§ Your instructions
Reproduce exactly the lines of the material beneath, from the line that contains "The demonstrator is" to the line that contains "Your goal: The", both included, and no other lines.

§ Data extract
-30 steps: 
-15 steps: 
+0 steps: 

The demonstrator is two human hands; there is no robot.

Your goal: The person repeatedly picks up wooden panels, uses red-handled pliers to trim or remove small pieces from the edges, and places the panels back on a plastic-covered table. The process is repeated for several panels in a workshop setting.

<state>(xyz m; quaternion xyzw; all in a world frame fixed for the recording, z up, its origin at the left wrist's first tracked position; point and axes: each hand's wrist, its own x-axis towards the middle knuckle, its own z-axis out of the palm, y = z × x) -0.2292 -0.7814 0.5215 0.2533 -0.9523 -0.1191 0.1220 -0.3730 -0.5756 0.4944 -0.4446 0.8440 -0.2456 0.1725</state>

§ Task result
The demonstrator is two human hands; there is no robot.

Your goal: The person repeatedly picks up wooden panels, uses red-handled pliers to trim or remove small pieces from the edges, and places the panels back on a plastic-covered table. The process is repeated for several panels in a workshop setting.

No more work is needed on this answer.